I was recently asked to take a look at a problem with a nightly batch job which deletes historical data from some transaction tables. The requirement is as follows:
- I would like to retain three years of data in my transaction table.
- Each night, I’d like to delete data older than 3 years which means, providing my nightly job doesn’t fail, I’ll be deleting one day of data.
- One day of data is around two million rows and everyone would feel more comfortable if we deleted that data in chunks rather than all two million rows in a single transaction.
- I don’t have partitioning and/or it’s not appropriate to partition the data.
- I don’t have an index on transaction_date (the column used to determine the “age” of the data).
The general approach that had been taken was along the lines of:
DELETE FROM my_table WHERE transaction_date < trunc( add_months( sysdate, -36 ) ) AND rownum < 10000;
They would run this in a loop, committing after each delete until no rows were deleted.
I’m sure you can see the problem: with no index on transaction_date, we full scan the table around 2m/10k times. Even if we were happy with a single 2m row delete we’d still be taking a very long time to find the data to be deleted and poor old read consistency would be working it’s little socks off for the OLTP application reading and writing to this table.
The developers wanted to add an index in transaction_date. There’s a lot of sense in this: it would allow me to very efficiently find each batch of 10k rows I wanted to delete. The trouble is that I hate adding indexes, especially to big tables like this and even more so when they are there for a single process. Do I really need that extra index?

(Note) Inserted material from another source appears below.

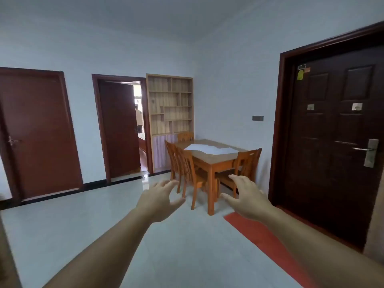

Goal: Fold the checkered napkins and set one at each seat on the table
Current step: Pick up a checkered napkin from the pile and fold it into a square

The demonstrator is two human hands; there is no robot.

Not surprisingly, I had another suggestion (else what would be the point of this blog item?). There are other indexes already present on the table. There is one on account_id and one on transaction_id. You probably have a pretty good idea what these columns are and it’s the second one, the Primary Key that we’re interested in. As is fairly common, this is a number generated from a sequence at the time of insert. You may well see where I’m going here but, if not, then please read on.
Because the transaction_id is sourced from a sequence then it will increase in a generally contiguous manner*. The order of the rows sorted by transaction_id will be similar (although not exactly the same) to the order of the rows sorted by transaction_date. Although the transaction_id index can’t exactly identify the rows with the transaction_date I want, it can get me very close. So I rewrite the delete statement as follows:
DELETE
FROM my_table
WHERE transaction_id < ( SELECT min( transaction_id) + 20000
FROM my_table )
AND transaction_date < trunc( add_months( sysdate, -36 ) )
AND rownum < 10000;
So I can using the PK index to read the first 20k rows from the table, via the index. Obviously this 20k can be played with a little bit depending on how contiguous the PK values are and also how much the order of transaction_id can deviate from the order of transaction_date. As before, this statement should be run until no rows have been deleted.
Obviously there are cases where we can’t use this approach and we may well need to code some additional logic to cope with large gaps in sequence numbers but, in the case I was trying to solve, we avoided creating another index.
* This sequence does not CYCLE. If it did then it’s time to go back to the drawing board. We’re also running on a single instance DB so we don’t have to contend with multiple RAC nodes having multiple caches of the sequence values.